• _Exercise prompt_: Write out the listing verbatim. No pictures belong in it.

• _Data extract_:

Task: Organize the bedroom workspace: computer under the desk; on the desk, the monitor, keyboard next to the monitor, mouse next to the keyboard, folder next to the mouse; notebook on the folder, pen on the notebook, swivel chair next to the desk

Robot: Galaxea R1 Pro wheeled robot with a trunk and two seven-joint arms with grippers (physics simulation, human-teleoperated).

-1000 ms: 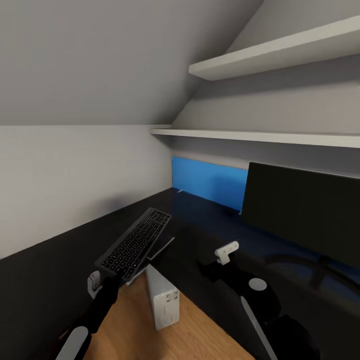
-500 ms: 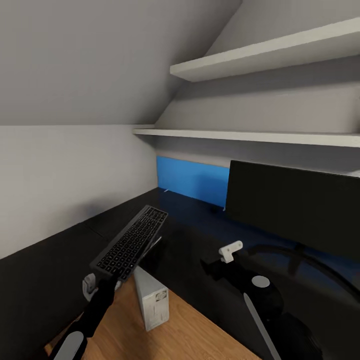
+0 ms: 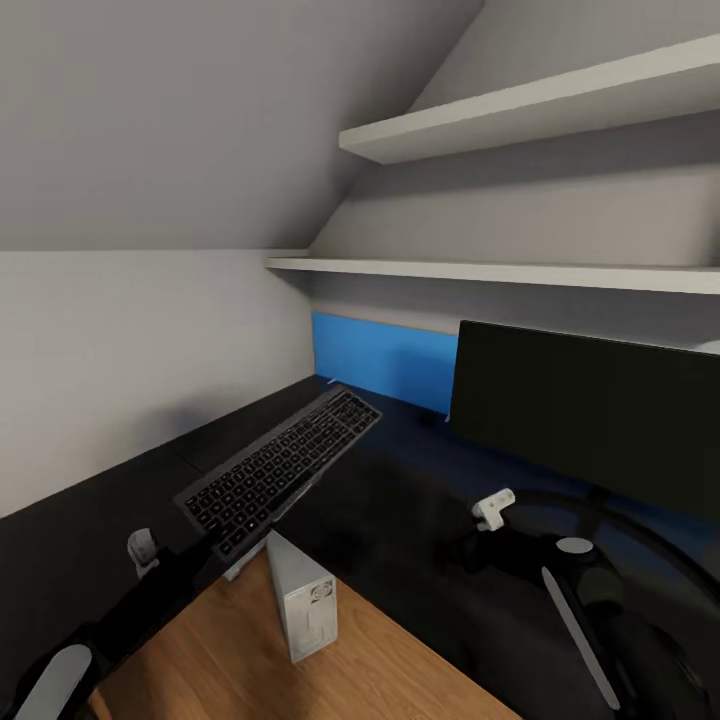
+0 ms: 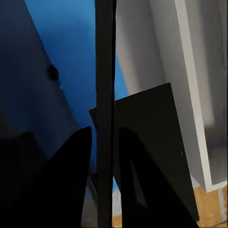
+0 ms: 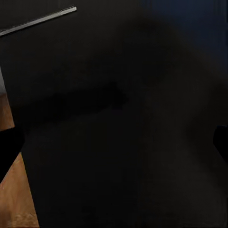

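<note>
My left gripper (image 3: pixel 218 553) is shut on the near end of the keyboard (image 3: pixel 282 467). The keyboard has black keys in a silver frame, and I hold it tilted in the air over the desk's (image 3: pixel 400 520) inner corner. Seen edge-on in the left wrist view, the keyboard (image 4: pixel 105 95) is a thin dark strip pinched between my two fingers (image 4: pixel 71 180). The wide black monitor (image 3: pixel 590 410) stands on the desk at the right. The pale computer (image 3: pixel 302 600) stands upright on the floor at the desk's edge. My right gripper (image 5: pixel 114 142) is open over the black desk top (image 5: pixel 123 95), with nothing between its fingers.
The desk's blue back panel (image 3: pixel 385 360) runs behind the monitor. Two white wall shelves (image 3: pixel 520 270) hang above it, under a sloping ceiling. Grey wall closes off the left side. Light wood floor (image 3: pixel 230 660) shows in the desk's inner corner.
The view first swung so that everything slid left. Since then my left arm has carried the keyboard forward and to the right, closer to the monitor. My right arm has shifted right.
</note>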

• _Response for this exercise_:
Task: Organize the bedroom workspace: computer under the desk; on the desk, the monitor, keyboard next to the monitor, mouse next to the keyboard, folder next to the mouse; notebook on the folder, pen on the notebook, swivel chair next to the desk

Robot: Galaxea R1 Pro wheeled robot with a trunk and two seven-joint arms with grippers (physics simulation, human-teleoperated).

-1000 ms: 
-500 ms: 
+0 ms: 
+0 ms: 
+0 ms: 

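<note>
My left gripper (image 3: pixel 218 553) is shut on the near end of the keyboard (image 3: pixel 282 467). The keyboard has black keys in a silver frame, and I hold it tilted in the air over the desk's (image 3: pixel 400 520) inner corner. Seen edge-on in the left wrist view, the keyboard (image 4: pixel 105 95) is a thin dark strip pinched between my two fingers (image 4: pixel 71 180). The wide black monitor (image 3: pixel 590 410) stands on the desk at the right. The pale computer (image 3: pixel 302 600) stands upright on the floor at the desk's edge. My right gripper (image 5: pixel 114 142) is open over the black desk top (image 5: pixel 123 95), with nothing between its fingers.
The desk's blue back panel (image 3: pixel 385 360) runs behind the monitor. Two white wall shelves (image 3: pixel 520 270) hang above it, under a sloping ceiling. Grey wall closes off the left side. Light wood floor (image 3: pixel 230 660) shows in the desk's inner corner.
The view first swung so that everything slid left. Since then my left arm has carried the keyboard forward and to the right, closer to the monitor. My right arm has shifted right.
</note>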

Nothing else belongs in this output.